Gigadiffusion: Digital Art at Reality Scale

Gigadiffusion, a Stable Diffusion extension, provides size, quality, and speed advancements that enable digital imagery as high resolution as reality.

The Albright Knox Gallery in Buffalo, NY, has massive Ryan McGinness and Jackson Pollock works. As tall as the ceiling, and twice as wide. Their expanse pulls you in like a magnet, and once you’re close enough, its infinite, enveloping you in a new world.

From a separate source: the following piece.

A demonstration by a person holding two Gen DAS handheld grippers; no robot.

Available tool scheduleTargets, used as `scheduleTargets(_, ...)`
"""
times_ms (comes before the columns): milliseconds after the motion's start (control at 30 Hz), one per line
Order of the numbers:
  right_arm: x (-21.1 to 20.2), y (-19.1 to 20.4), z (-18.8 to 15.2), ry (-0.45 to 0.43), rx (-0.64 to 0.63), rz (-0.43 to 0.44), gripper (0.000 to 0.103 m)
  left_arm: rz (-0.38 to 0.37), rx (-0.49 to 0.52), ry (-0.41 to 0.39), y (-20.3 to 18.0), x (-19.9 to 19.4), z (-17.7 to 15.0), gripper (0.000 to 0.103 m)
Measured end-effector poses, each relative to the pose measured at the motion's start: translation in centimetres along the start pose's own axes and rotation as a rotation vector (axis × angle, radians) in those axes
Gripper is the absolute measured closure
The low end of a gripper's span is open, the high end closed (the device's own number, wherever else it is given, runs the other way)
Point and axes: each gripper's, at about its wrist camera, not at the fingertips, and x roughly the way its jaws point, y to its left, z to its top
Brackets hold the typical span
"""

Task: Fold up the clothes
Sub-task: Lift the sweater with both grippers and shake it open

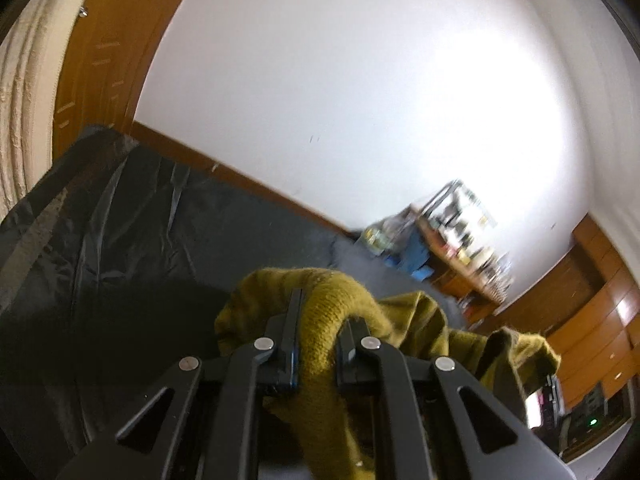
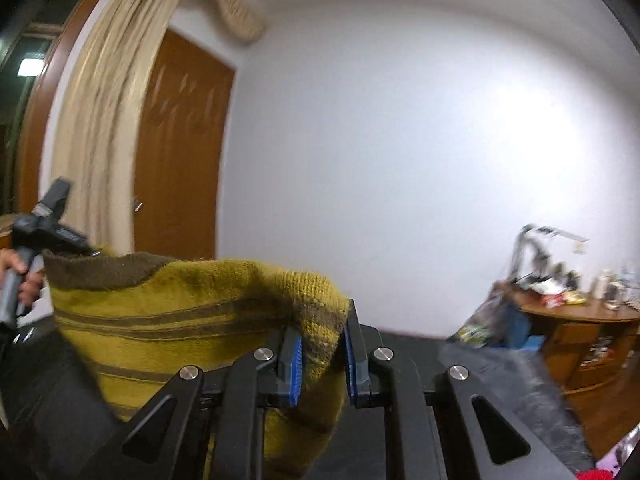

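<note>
The left gripper [image 1: 320,316] and right gripper [image 2: 324,332] each pinch a bunch of the yellow sweater [image 2: 180,312], which hangs stretched between them above the dark bed [image 1: 140,240], near the white wall [image 2: 380,140].

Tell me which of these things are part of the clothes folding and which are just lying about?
Part of the job:
- yellow sweater
- left hand-held gripper, clamped on it
- right hand-held gripper, clamped on it
- dark cloth surface below

Just lying about:
- cluttered wooden table
- curtain
- wooden door
</note>
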Motion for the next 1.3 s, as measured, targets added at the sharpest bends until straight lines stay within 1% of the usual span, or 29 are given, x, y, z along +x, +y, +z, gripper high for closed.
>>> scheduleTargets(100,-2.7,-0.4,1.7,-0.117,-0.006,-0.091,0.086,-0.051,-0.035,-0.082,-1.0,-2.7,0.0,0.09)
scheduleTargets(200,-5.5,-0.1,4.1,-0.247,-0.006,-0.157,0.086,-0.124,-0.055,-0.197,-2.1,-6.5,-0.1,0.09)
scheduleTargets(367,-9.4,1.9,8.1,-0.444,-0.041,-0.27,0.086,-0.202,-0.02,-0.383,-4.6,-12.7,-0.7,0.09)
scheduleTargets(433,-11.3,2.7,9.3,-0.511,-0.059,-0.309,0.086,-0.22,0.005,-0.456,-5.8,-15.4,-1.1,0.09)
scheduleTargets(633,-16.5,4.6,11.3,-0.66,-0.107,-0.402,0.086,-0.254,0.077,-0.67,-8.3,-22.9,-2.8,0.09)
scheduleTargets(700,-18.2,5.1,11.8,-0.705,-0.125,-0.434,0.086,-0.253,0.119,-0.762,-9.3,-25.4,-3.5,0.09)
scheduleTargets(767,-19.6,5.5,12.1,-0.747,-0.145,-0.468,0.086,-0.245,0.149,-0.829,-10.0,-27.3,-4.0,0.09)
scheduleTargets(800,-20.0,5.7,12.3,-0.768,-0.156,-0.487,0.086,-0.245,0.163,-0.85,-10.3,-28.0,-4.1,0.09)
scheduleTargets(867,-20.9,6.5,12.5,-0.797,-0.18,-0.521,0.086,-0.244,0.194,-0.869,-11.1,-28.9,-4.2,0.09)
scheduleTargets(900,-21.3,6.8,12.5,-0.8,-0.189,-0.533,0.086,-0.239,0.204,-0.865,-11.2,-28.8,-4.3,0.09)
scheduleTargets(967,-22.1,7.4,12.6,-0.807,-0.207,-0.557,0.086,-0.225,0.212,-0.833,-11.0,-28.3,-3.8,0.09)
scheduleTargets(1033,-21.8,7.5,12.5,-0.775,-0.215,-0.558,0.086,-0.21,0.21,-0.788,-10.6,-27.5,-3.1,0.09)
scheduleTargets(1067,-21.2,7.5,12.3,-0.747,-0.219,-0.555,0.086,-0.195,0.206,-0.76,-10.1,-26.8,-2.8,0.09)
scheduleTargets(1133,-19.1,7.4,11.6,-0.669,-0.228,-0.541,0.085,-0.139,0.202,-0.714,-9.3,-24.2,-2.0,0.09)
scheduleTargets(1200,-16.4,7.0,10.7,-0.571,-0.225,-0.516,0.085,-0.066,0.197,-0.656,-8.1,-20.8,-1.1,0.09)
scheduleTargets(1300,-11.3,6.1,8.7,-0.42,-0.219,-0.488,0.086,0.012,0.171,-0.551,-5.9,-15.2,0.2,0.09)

Art confined to a screen has little to do with the physical experience of art. These images are nothing like the paintings they represent, at 9’ by 9’ and 13’ x 8’. Paintings are alive — civilizations unto themselves. Every inch has dozens of brushstrokes, and every brushstroke, a story.

Everyday art in 2023 is usually a print from a digital image. When you get up close, you see blur and square pixels. When making digital art, it's important to consider its size in pixels. A rule of thumb in UI design is ~320 pixels per inch, viewed from 2’ away, looks "real."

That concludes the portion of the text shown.